We learn from a sequence of flashbacks, that the Krippin cure had mutated into a very contagious and deadly strain of the virus. Almost all humans and animals are infected and the entire population of the planet is pretty much wiped out. Those who didn’t die have developed a nasty and aggressive personality. Much more akin to zombies rather then vampires as in Matheson’s tale. Still the same we see hints that these zombie like creatures have intelligence and organizational skills.

Like the book, during the night Neville takes shelter in his home. While the zombies roam and terrorize outside. However, one significant difference is the zombies do not know where Neville lives. He has made sure for the past three years to always cover his tracks. This is important as it is the number one reason Neville believes he is safe.

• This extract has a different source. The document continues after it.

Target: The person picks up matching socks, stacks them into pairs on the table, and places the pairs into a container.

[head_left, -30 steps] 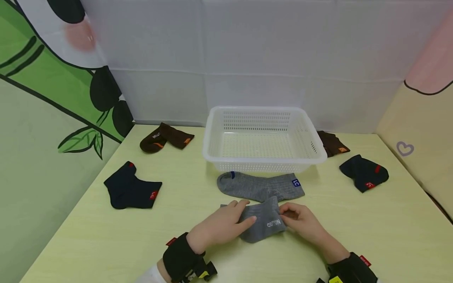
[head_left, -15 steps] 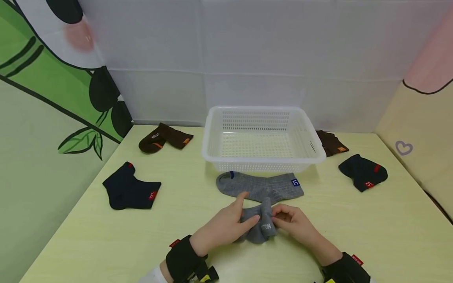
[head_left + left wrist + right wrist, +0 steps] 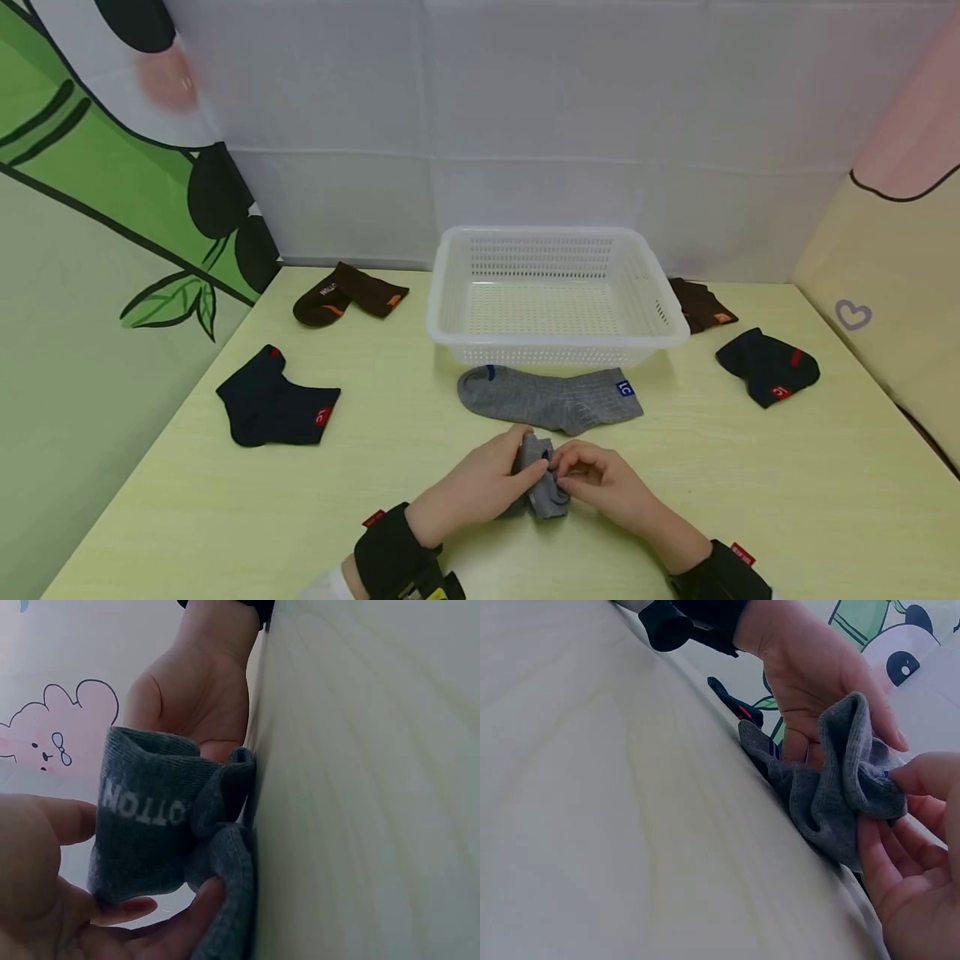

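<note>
Lying at far left on the pale green table [image 3: 187,517] is a navy sock [image 3: 275,407] w/ a red label, and behind it, nearer the wall, a brown sock [image 3: 348,293] w/ orange marks. Next to the right, at the front edge of the table, the left hand [image 3: 472,483] has its fingers curled around the left side of a folded grey sock [image 3: 542,483]; in the left wrist view the sock [image 3: 161,825] shows white letters "OTTON" and its lower part rests on the table. The right hand [image 3: 600,483] meets it from the other side and pinches the same grey bundle w/ thumb and fingertips [image 3: 915,780], so both hands grasp one sock between them, approx. in the middle of the table's near half. Just behind the hands a second grey sock [image 3: 551,398] lies flat, toe to the left and a blue "LC" tag at its right end, touching or almost touching the front wall of the white plastic basket [image 3: 450,283]. The basket stands in the centre, near the back wall. Right of the basket, partly hidden by its corner, is another brown sock [image 3: 701,302], and further right, nearer to the front, another navy sock [image 3: 767,365] w/ red marks, well apart from the hands.
</note>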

One of Neville’s primary routines each day is the study and research of a cure for the disease that has ravaged the planet. He tries new potential antidotes on rats and other infected animals. When it shows possibility with them he then sets traps and tries to captures one of the zombies. After several dozen human tests, he has still not found a cure. He has done a meticulous and precise job to document everything and even keep his data on six different hard drives of his computer (a sleek, futuristic looking iMac).

Neville’s continuous failure to find a solution to the world wide epideictic might have been too much to handle for anyone one man, but luckily for his weaning sanity, he has his family dog Sam as a companion.

I am Legend is a scary a decent adaption of the Richard Matheson’s novel. It’s certainly the best version of the film made, and when you add the alternative ending to the film the director shot buy failed to use, you turn this movie from decent into perfect.

In the theatrical version of the movie, you see the zombies as mindless killing machines, the glimpses of humanity and intelligence are fleeting and don’t add up to anything in the end. The irony and twist to the original story is completely lost.

This was beyond exasperating. They had Will Smith, the perfect actor to play Robert Neville and just settled on making a scary, post-apocalyptic movie. And if that was all they were aiming for, then congratulations, you succeeded. I give this version of the film three out of four stars.

However, Francis Lawrence shot an alternative ending that if used would have made the movie one of the greatest horror films ever created. In this version, we see that the zombies are not just mindless killing machines after all. And they don’t necessarily care all that much about being “cured.” What they would like is to have Robert Neville stop killing them! They see all of his experiments as torture and murder. The entire film had been flipped on its head and you have to really analyze who was really the “bad guys” in the end. This is exactly the twist we have in the book, only to a slightly different degree. This version of the film receives four out of four stars.

The movie is rated PG-13 for intense sequences of science fiction action and violence. The theatrical release is 100 minutes long and the alternative version is four minutes longer. This is definitely a DVD you want to own. The DVD comes with many great features such as three deleted scenes, animated cartoons, and the alternative version I mentioned above.

The theater version gets three out of four stars and the alternative gets four out of four stars which come out to: three and half out of four stars.